Discerning - yes, that's the word. And I do think that as one's life experience and fiction experience increase, one's ability to be immediately transported by any old bit of fiction decreases. There's probably a mathematical formula to represent it.

north said...

beautiful post dear signs - poetic and spiritual and so many remind us now is really all we have so it is no bad thing to notice it and celebrate it.
yeah - like the so what? That's what Kathleen Jamie said about reading novels, she who would rather make a poem - so what, she said? You poets

nmj said...

i love this, anna! an algebraic expression to tell us how transported we will be by any given book. perfect

Montag said...

This is pretty cool.
You know it must be, since I am using the word "cool". It is a word I do not use very much, unless the situation warrants.

And this is cool.

Everyone's mind works the same way:
bursts of neon, incoherent.

Some people feel obligated to create a new genesis from this incoherence.

Some people just put it into a filing system, and let it be a prison.

Euphoria is interesting.

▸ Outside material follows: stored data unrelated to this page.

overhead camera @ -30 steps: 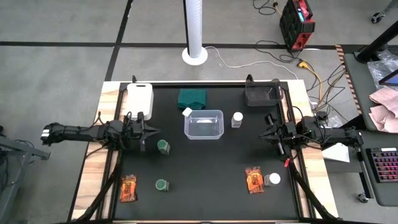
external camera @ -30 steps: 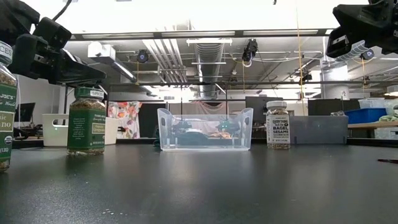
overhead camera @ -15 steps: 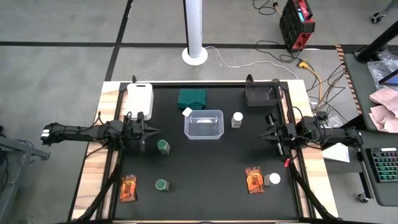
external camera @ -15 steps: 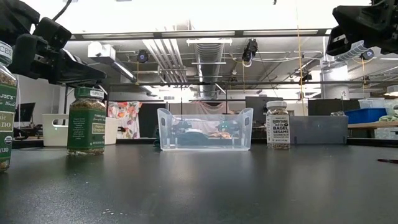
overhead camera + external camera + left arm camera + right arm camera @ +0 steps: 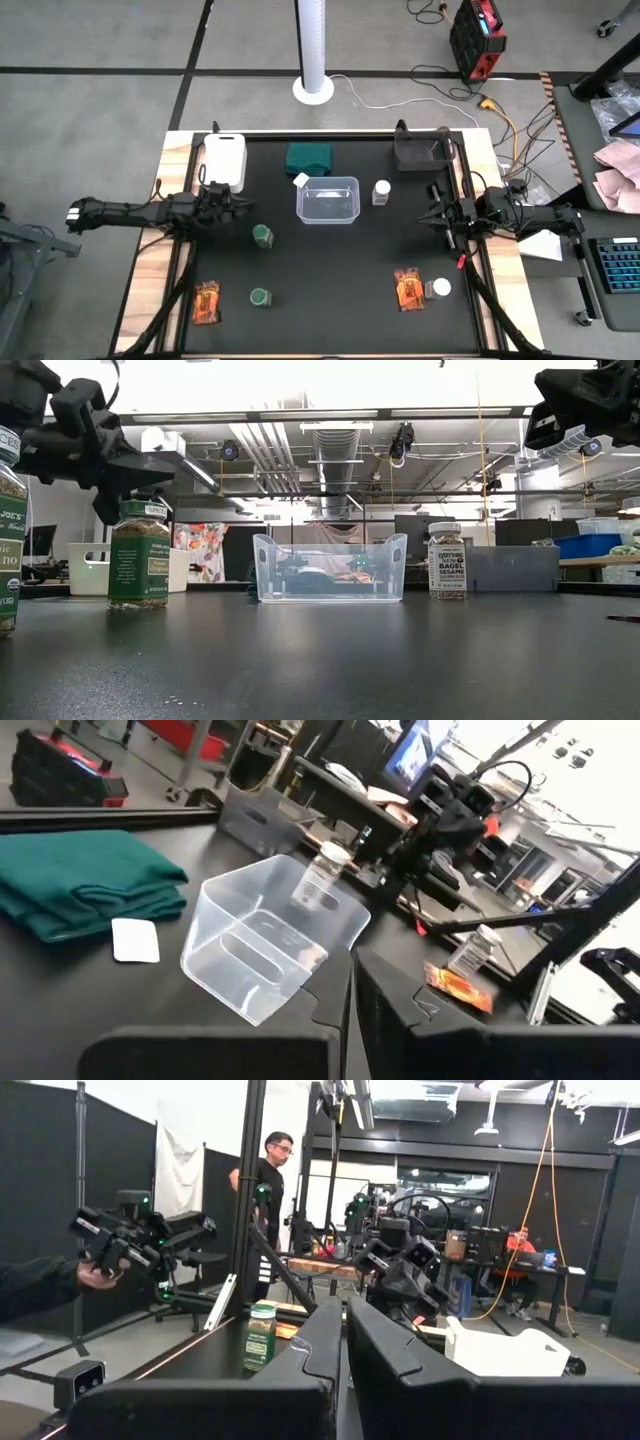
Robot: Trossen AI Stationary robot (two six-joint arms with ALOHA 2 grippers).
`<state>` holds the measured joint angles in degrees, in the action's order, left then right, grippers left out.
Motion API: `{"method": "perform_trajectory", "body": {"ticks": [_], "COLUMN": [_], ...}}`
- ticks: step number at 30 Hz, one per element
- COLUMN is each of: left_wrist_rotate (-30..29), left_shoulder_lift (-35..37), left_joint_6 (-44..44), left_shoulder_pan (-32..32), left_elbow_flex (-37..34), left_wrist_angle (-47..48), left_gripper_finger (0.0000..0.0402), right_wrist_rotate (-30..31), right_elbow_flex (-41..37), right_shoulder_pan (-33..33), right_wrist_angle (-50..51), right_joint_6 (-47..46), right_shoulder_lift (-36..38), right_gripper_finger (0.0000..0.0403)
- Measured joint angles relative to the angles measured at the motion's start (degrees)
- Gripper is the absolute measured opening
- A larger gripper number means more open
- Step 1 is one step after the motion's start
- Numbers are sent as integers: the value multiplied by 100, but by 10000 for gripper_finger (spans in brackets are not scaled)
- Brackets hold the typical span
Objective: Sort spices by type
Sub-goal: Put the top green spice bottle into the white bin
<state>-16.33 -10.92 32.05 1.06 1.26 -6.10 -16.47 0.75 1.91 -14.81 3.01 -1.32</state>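
Two green-lidded jars [image 5: 262, 235] [image 5: 259, 297] stand upright left of centre. A white-lidded jar [image 5: 381, 191] stands right of the clear bin [image 5: 327, 200], and another [image 5: 438, 288] stands beside an orange-red packet [image 5: 408, 288]. A second packet [image 5: 207, 300] lies near the left front. A small white item [image 5: 301, 180] lies at the bin's far left corner. My left gripper [image 5: 243, 207] hovers shut and level at the left edge, just beyond the upper green jar. My right gripper [image 5: 428, 215] hovers shut at the right edge. Neither holds anything.
A dark green folded cloth [image 5: 310, 157] lies at the far middle, a white tray [image 5: 224, 160] at the far left and a dark tray [image 5: 420, 152] at the far right. Open black table surface lies in the middle and front. A person stands in the room beyond, in the right wrist view.
My left gripper has rolled about its own pointing line while staying in place, so its shut fingers now sit turned in the high and low views. The right gripper and all the spices have kept still.
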Motion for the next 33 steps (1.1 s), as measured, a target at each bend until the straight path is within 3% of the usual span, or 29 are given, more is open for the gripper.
{"method": "perform_trajectory", "body": {"ticks": [10,20,25,29,33], "left_wrist_rotate": [-161,382,383,386,388], "left_shoulder_lift": [-63,-625,-1157,-1679,-2016], "left_joint_6": [-165,-640,-794,-1074,-1099], "left_shoulder_pan": [2,86,337,678,1009], "left_elbow_flex": [0,30,416,996,1952], "left_wrist_angle": [-679,-2134,-2103,-1497,693], "left_gripper_finger": [2,2,2,2,2], "right_wrist_rotate": [20,165,769,1360,1412], "right_elbow_flex": [0,265,646,992,1292], "right_shoulder_pan": [0,0,-2,-1,-1], "right_wrist_angle": [-237,-340,202,793,1065], "right_joint_6": [-133,-1021,-1556,-1935,-2213], "right_shoulder_lift": [0,-26,-290,-681,-1052], "right_gripper_finger": [13,13,13,13,13]}}
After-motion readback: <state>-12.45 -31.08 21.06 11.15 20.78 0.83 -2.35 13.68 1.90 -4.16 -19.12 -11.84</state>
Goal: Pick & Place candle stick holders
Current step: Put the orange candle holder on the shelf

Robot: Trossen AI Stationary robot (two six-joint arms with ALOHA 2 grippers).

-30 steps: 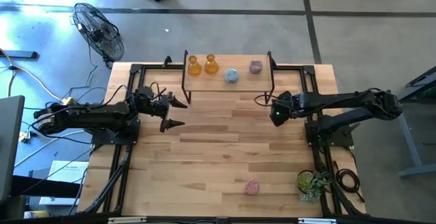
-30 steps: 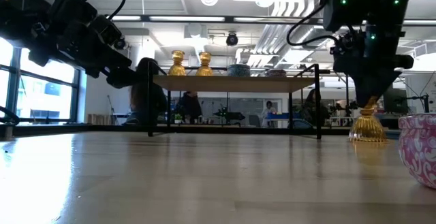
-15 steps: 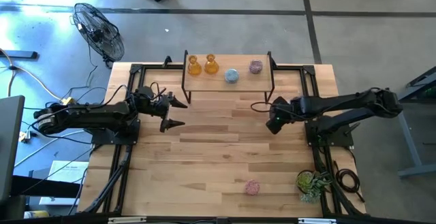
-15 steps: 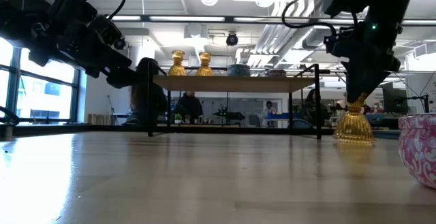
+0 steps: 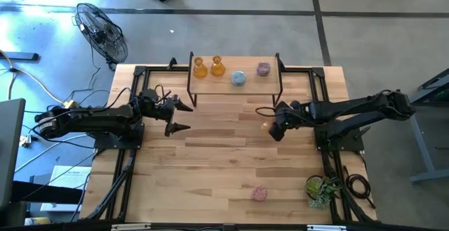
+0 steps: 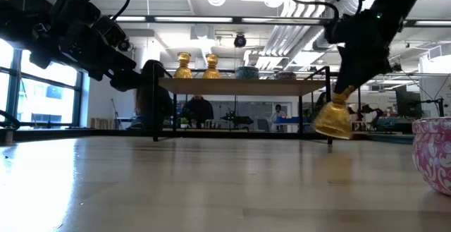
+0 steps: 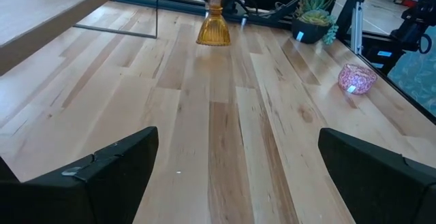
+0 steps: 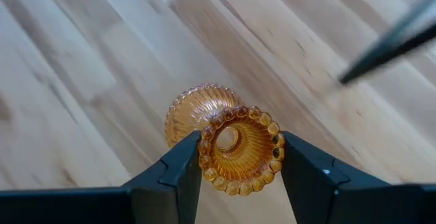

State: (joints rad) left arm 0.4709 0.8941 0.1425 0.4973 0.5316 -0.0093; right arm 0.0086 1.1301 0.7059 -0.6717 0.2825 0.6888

I won't say anything else about it. I'm rolling it over my mind's tongue.

Reading the Signs said...

True, Montag, but people with M.E. do have to live with a substantial degree of cognitive dysfunction/impairment which can actually make it impossible (if they are writers) to work in the way they would if they didn't have that condition. It is very easy to lose the thread. Of course, one works with what one has and it may be that something new emerges that would otherwise not have seen the light.

Filing systems have never been my strong point.

I take the word cool as a compliment - thank you.